## Problem to work on:
Output all of the data exactly as it appears, but leave out any pictures it contains.
=-=-=
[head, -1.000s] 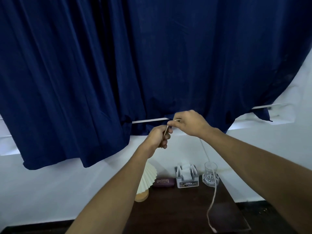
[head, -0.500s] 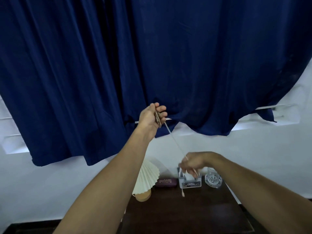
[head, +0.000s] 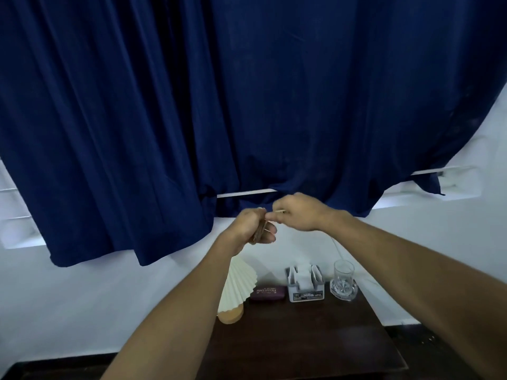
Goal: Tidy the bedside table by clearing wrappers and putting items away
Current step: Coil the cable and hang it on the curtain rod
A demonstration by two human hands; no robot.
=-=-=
## Reply to the exercise:
[head, -1.000s] 
[head, -0.500s] 
[head, +0.000s] 
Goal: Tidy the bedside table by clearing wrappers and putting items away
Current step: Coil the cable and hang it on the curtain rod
A demonstration by two human hands; no robot.

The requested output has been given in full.